The site contains links to high-quality scanned documents. Each document is presented as a thumbnail with a brief description. The thumbnail links to a separate page where the 300 DPI version of the document can be viewed directly, and 600 and 1200 DPI versions can be downloaded from Google drive. Comments can also be added to the document pages, so if you believe you can help with a translation or clarification please don’t hesitate to do so.
The original German documents are all around 165 or more years old, and in very fragile condition. They are stored in individual archival enclosures, and were carefully scanned using an Epson Perfection V550 photo scanner. Documents were scanned at 1200 DPI and downscaled to the various sizes made available here. Many of the German documents are large format. The military document (document #5), for example, is approximately 16.5″ by 13.5″. These formats are too large to be scanned in one go by the Epson, so as many as four individual scans were taken and combined using Microsoft ICE to create a seamless stitched image.

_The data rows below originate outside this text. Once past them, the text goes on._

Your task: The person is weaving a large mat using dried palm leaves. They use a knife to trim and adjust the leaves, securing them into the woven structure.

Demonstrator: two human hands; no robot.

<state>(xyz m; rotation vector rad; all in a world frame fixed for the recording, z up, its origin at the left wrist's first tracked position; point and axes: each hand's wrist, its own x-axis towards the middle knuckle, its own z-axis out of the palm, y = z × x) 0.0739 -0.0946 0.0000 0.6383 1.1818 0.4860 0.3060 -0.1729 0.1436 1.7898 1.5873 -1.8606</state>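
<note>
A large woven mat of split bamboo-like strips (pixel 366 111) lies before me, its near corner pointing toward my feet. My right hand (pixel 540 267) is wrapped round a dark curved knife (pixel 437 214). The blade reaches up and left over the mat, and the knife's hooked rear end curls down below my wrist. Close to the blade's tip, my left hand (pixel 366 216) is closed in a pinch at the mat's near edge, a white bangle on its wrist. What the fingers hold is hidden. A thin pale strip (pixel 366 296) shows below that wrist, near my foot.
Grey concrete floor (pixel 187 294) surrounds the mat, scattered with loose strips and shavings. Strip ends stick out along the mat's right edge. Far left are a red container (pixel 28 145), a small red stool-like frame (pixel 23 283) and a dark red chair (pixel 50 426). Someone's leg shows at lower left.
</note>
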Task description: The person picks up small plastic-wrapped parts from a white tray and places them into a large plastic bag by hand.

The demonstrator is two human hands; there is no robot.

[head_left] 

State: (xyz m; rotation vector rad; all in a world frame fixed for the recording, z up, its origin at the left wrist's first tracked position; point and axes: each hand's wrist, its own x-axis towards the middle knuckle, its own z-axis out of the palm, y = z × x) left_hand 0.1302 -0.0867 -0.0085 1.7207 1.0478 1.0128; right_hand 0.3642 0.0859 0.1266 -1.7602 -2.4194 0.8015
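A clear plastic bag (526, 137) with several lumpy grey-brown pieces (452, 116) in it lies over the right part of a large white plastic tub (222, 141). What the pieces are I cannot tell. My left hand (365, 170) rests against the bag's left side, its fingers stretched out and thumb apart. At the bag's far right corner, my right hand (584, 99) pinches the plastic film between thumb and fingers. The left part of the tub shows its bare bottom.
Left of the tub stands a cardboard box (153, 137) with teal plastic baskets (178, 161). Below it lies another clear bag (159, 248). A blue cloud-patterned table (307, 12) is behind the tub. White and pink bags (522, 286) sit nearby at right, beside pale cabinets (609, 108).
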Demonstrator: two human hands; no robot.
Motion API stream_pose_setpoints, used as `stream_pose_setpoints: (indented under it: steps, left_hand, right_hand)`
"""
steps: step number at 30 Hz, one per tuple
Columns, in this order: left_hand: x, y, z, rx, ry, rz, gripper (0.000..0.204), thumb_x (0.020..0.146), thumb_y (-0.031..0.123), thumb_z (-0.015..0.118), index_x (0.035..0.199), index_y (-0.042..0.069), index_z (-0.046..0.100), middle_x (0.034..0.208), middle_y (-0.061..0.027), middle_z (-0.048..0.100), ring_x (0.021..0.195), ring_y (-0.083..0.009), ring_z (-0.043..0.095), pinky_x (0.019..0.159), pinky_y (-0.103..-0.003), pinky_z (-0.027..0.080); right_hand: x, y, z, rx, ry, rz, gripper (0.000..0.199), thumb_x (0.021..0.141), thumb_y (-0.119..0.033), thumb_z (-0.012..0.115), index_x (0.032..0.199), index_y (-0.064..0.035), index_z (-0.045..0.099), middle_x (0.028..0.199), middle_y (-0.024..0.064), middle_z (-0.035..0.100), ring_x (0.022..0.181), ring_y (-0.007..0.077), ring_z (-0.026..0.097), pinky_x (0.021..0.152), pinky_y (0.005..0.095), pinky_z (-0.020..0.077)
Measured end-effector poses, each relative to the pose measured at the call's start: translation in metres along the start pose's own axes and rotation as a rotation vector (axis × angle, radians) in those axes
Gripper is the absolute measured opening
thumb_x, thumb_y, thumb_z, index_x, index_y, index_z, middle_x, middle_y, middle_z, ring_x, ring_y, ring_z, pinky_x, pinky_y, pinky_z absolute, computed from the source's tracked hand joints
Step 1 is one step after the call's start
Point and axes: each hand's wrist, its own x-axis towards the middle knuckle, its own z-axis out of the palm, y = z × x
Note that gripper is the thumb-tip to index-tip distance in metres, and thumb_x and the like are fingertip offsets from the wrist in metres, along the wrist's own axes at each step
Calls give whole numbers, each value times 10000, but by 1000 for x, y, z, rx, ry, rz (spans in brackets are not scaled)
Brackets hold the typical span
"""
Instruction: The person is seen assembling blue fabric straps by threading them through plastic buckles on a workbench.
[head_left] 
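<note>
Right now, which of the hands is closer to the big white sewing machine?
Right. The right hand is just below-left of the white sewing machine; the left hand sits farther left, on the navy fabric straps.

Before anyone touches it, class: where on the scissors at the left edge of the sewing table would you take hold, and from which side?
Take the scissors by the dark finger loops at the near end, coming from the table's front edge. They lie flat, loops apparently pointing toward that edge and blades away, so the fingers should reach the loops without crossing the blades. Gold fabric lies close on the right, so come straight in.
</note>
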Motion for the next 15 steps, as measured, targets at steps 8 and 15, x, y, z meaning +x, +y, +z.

The high resolution versions are made available for scholarly purposes and to aid in translation. It should be noted that the 1200 DPI scans are extremely large. Many are over 15,000 pixels wide and over a half-gigabyte in size. If you don’t need the higher resolutions the half- and quarter-resolution images (600 and 300 DPI, respectively) are also available, but these are still very large files. All scanned images are presented in lossless compressed PNG format. In addition there is a link to a .ZIP file containing an uncompressed full-resolution .TIF of each document.
Photographs date back as far as the 1870’s, so some are in better condition than others. All images were scanned at 300 DPI, and are presented in lossless compressed .PNG format. In addition there is a link to a .ZIP file containing an uncompressed full-resolution .TIF of each photograph.
In some cases documents have interesting material on the flip side. These are treated as separate documents, although clearly linked in presentation and by obvious file name patterns. The same is true for photographs, which often have written notes on the back. When these are legible they will be presented as separate scans linked to the original photo using the same name formatting.